§ **Dataset content**:
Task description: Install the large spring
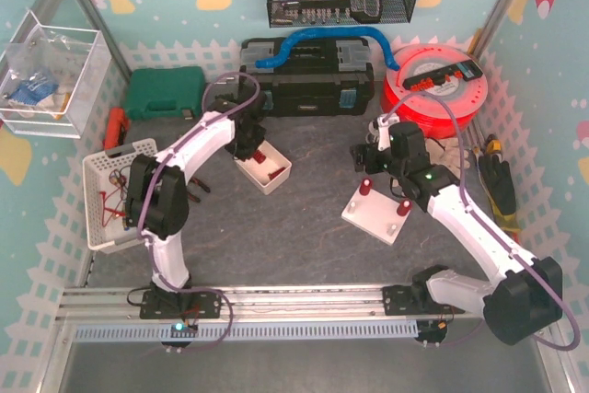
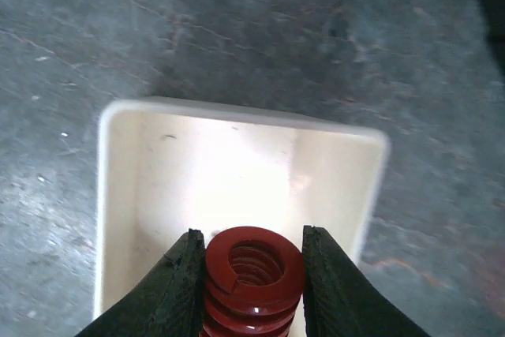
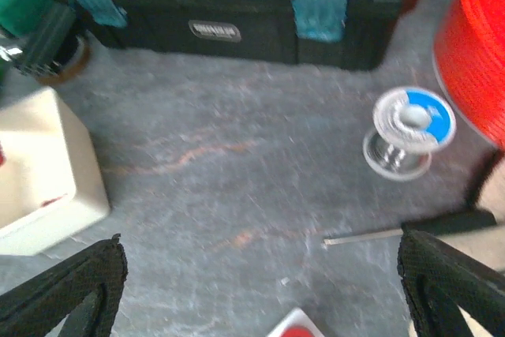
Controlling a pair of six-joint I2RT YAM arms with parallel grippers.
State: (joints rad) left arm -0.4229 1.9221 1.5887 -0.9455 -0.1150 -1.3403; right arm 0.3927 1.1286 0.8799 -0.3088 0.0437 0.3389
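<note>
Your large red spring (image 2: 254,283) is clamped between the 2 fingers of the left gripper (image 2: 254,242). You're looking straight down its coils, and it sits right over the near end of the small white bin (image 2: 118,195) on the grey table (image 1: 276,241). The right gripper (image 3: 260,278) has its fingers spread wide with nothing in them, over bare table just beside the white base plate (image 1: 373,223) with its 2 red-topped pegs. Further back are the black toolbox (image 3: 213,5) and a solder spool (image 3: 406,128).
</note>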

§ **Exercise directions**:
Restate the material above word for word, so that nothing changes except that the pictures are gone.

§ **Response**:
Task description: Install the large spring
Controlling a pair of six-joint I2RT YAM arms with parallel grippers.
State: (joints rad) left arm -0.4229 1.9221 1.5887 -0.9455 -0.1150 -1.3403; right arm 0.3927 1.1286 0.8799 -0.3088 0.0437 0.3389
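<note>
Your large red spring (image 2: 254,283) is clamped between the 2 fingers of the left gripper (image 2: 254,242). You're looking straight down its coils, and it sits right over the near end of the small white bin (image 2: 118,195) on the grey table (image 1: 276,241). The right gripper (image 3: 260,278) has its fingers spread wide with nothing in them, over bare table just beside the white base plate (image 1: 373,223) with its 2 red-topped pegs. Further back are the black toolbox (image 3: 213,5) and a solder spool (image 3: 406,128).
</note>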

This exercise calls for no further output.